▸ **Work instruction**
Your answer is a copy of every line in the records where "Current" appears.

[Dataset entries]
______________________________

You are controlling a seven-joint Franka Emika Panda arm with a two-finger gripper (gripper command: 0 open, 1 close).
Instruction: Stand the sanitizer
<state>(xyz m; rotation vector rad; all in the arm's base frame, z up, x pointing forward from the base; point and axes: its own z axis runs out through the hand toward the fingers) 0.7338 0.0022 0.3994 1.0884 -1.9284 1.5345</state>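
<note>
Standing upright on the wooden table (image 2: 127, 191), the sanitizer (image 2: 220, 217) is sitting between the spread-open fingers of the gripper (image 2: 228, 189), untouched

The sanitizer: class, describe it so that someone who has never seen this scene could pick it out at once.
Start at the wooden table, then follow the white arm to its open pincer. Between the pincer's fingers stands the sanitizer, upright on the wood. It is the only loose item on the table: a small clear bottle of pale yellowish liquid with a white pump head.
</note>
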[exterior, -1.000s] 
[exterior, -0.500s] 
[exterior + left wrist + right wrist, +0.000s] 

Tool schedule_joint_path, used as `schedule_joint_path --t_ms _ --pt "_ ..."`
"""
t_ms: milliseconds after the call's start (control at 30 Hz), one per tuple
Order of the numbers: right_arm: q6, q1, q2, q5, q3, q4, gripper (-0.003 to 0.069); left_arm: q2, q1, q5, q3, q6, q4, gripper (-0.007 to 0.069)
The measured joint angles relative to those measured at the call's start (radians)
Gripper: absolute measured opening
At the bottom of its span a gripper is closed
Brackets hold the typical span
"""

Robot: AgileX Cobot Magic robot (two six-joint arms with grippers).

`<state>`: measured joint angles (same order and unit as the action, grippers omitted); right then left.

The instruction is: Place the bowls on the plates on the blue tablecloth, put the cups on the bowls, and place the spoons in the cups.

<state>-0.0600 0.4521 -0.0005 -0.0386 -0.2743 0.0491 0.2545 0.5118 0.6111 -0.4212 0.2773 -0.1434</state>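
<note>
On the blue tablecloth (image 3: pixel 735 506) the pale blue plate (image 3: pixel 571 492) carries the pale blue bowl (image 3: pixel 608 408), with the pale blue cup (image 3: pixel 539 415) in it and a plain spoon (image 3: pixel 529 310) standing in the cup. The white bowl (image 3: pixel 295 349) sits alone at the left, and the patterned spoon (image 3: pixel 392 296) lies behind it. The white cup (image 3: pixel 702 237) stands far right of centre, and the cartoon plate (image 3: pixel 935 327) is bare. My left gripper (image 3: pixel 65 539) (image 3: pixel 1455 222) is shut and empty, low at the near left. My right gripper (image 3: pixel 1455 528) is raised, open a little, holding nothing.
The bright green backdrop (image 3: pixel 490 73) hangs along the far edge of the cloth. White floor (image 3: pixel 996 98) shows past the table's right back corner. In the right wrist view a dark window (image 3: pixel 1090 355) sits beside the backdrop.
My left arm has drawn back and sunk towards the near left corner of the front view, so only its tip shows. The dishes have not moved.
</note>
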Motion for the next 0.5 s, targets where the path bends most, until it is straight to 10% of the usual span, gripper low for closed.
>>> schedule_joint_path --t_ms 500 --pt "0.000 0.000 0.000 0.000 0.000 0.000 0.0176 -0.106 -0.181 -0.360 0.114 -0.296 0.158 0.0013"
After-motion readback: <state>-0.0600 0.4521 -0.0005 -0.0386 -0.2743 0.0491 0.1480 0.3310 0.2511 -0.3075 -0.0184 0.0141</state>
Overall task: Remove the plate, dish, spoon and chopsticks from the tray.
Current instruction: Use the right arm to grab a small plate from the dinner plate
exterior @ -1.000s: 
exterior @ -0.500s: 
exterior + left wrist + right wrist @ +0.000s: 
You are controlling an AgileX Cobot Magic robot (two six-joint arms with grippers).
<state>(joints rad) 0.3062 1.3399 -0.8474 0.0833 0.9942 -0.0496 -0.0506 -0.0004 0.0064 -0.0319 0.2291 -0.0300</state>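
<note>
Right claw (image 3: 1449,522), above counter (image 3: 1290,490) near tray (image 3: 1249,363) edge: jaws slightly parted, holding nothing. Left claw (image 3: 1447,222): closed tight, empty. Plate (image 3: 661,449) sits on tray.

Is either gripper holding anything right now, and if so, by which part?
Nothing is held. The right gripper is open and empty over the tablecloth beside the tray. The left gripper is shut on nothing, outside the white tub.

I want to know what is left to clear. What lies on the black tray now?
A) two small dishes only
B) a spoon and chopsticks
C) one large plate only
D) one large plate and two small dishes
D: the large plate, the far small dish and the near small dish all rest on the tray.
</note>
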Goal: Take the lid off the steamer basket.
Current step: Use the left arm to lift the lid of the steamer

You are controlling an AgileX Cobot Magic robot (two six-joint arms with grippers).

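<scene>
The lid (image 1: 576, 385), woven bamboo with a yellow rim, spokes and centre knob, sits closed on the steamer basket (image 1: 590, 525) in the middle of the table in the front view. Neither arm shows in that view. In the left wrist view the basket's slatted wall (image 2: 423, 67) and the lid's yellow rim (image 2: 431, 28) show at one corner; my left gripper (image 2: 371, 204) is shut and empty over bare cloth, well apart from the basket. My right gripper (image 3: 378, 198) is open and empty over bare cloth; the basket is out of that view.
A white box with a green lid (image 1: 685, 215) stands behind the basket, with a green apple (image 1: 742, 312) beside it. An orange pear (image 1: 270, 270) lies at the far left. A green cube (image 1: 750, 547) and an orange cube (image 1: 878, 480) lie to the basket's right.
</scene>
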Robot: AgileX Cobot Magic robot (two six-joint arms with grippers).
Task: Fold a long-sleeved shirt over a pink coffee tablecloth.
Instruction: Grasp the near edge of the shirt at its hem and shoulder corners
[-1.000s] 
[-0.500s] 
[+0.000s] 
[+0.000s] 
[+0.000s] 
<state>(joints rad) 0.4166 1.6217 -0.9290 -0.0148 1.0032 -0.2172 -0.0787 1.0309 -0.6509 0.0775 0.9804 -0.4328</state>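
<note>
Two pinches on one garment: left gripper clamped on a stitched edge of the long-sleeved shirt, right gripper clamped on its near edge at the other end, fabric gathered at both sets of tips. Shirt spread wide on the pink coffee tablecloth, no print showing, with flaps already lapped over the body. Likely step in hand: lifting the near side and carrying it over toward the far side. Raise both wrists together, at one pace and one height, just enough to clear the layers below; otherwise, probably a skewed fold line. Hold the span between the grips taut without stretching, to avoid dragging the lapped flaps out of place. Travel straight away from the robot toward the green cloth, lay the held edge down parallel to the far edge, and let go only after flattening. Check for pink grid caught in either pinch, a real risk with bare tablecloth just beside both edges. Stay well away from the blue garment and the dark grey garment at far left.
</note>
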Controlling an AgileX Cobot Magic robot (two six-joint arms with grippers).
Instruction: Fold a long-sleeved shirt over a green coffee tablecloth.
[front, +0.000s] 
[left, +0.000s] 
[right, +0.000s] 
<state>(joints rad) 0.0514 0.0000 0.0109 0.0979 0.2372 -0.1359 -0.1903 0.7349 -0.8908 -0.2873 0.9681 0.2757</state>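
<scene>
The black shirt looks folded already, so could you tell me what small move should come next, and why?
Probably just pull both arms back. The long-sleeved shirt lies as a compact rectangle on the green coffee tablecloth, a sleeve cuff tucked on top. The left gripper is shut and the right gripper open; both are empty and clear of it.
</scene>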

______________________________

▸ **Reply**
Current instruction: Use the right arm to grab a small plate from the dinner plate
Current step: Use the left arm to lift the lid of the steamer

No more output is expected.